--- The task ---
Copy each line of the material beneath that holds the word "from".

--- Data extract ---
============

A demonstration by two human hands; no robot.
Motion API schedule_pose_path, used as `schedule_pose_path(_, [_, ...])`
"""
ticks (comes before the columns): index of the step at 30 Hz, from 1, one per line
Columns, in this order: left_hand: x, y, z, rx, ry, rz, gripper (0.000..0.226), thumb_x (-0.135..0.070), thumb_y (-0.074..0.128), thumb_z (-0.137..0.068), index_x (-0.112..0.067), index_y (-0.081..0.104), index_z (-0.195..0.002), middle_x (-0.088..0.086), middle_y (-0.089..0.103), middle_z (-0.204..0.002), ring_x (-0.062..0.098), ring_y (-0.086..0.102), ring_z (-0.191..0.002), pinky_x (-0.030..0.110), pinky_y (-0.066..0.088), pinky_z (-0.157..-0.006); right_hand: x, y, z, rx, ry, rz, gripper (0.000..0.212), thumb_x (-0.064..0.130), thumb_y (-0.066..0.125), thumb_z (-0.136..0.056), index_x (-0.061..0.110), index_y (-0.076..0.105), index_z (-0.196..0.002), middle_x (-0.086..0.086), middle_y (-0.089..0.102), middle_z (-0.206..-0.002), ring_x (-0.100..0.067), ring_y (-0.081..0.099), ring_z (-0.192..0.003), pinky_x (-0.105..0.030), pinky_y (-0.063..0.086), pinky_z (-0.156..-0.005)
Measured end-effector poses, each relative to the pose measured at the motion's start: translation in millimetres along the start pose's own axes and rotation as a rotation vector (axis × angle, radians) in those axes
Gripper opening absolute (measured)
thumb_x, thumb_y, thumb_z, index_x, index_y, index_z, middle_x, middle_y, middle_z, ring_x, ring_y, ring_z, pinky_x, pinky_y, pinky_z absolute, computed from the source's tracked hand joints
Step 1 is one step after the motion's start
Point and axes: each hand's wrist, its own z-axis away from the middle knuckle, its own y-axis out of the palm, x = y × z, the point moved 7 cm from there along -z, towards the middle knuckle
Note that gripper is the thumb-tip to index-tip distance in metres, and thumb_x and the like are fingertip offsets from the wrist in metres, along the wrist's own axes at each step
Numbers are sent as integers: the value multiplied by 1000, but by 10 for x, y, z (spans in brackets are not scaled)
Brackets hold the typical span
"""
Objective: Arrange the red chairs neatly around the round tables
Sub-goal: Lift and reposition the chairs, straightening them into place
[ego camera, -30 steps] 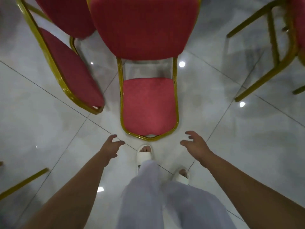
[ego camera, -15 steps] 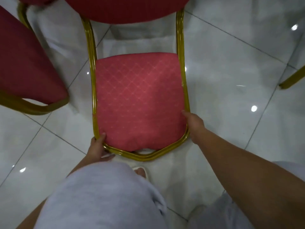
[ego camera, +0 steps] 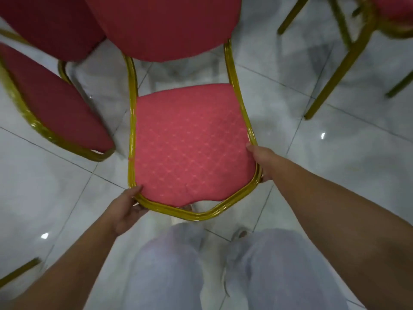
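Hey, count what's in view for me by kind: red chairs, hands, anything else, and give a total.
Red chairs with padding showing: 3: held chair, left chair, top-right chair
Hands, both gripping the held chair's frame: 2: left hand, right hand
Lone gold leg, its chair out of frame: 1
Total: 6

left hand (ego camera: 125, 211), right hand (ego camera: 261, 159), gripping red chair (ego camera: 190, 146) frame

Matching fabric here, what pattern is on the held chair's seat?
A diamond lattice on the pinkish-red seat, clearest in the head view.
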Motion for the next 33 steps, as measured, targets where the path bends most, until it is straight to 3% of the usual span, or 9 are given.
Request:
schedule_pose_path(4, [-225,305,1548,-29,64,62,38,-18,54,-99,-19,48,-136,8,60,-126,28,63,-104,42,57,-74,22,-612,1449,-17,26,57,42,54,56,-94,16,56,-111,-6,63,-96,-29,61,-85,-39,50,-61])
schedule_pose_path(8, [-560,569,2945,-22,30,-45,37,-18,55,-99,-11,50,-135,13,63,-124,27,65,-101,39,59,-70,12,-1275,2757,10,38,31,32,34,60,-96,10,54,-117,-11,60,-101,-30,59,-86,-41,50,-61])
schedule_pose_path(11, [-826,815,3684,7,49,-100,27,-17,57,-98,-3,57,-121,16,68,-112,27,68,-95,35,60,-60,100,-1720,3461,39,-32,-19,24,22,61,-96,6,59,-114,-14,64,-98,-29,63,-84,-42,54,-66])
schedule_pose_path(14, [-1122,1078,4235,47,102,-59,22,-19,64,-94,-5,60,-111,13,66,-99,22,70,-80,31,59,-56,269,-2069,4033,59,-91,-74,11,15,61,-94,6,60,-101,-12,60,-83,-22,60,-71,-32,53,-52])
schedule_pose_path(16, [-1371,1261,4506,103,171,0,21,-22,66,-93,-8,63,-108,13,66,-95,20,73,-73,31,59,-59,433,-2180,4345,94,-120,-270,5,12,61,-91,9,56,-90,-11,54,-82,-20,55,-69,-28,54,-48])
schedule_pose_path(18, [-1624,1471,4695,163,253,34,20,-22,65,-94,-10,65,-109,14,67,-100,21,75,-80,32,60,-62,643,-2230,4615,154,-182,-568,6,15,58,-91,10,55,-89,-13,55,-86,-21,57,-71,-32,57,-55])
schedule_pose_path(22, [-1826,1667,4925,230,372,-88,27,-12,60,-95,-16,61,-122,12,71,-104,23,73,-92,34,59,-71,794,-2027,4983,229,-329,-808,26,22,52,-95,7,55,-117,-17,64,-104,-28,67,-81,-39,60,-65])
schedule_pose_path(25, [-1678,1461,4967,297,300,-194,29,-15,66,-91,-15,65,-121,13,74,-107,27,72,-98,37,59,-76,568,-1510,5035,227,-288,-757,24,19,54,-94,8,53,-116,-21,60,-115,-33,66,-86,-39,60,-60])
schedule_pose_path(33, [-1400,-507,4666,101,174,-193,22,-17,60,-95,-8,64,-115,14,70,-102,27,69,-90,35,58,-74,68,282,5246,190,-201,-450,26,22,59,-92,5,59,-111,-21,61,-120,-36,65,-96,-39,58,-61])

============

--- Result of this task ---
ticks (comes before the columns): index of the step at 30 Hz, from 1, one per line
thumb_x, thumb_y, thumb_z, index_x, index_y, index_z, middle_x, middle_y, middle_z, ring_x, ring_y, ring_z, pinky_x, pinky_y, pinky_z absolute, computed from the source's tracked hand joints
Point and axes: each hand's wrist, its own z-axis away from the middle knuckle, its own y-axis out of the palm, x = y × z, the point moved 7 cm from there along -z, towards the middle knuckle
Note that gripper is the thumb-tip to index-tip distance in metres, and thumb_x and the like are fingertip offsets from the wrist in metres, along the wrist's own axes at each step

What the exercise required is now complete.